◆ What you should do
Repeat the data exactly, every last line of it.
□ □ □
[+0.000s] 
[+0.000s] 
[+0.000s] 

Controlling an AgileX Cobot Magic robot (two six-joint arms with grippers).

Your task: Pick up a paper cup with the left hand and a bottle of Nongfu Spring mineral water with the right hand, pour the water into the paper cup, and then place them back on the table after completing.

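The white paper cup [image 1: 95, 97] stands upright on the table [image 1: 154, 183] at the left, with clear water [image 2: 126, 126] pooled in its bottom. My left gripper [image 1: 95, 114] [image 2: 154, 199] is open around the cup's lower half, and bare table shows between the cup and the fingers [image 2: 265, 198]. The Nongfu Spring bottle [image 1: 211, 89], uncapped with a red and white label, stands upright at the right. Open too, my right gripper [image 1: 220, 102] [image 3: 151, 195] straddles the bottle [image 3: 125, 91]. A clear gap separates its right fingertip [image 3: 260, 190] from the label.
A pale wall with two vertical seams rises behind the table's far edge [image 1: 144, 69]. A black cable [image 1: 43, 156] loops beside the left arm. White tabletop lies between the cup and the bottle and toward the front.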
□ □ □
◆ Output below
[+0.000s] 
[+0.000s] 
[+0.000s] 

Controlling an AgileX Cobot Magic robot (two six-joint arms with grippers).

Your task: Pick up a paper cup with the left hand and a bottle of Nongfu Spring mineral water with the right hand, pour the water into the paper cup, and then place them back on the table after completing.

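The white paper cup [image 1: 95, 97] stands upright on the table [image 1: 154, 183] at the left, with clear water [image 2: 126, 126] pooled in its bottom. My left gripper [image 1: 95, 114] [image 2: 154, 199] is open around the cup's lower half, and bare table shows between the cup and the fingers [image 2: 265, 198]. The Nongfu Spring bottle [image 1: 211, 89], uncapped with a red and white label, stands upright at the right. Open too, my right gripper [image 1: 220, 102] [image 3: 151, 195] straddles the bottle [image 3: 125, 91]. A clear gap separates its right fingertip [image 3: 260, 190] from the label.
A pale wall with two vertical seams rises behind the table's far edge [image 1: 144, 69]. A black cable [image 1: 43, 156] loops beside the left arm. White tabletop lies between the cup and the bottle and toward the front.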

The answer stands, and there is nothing more to add.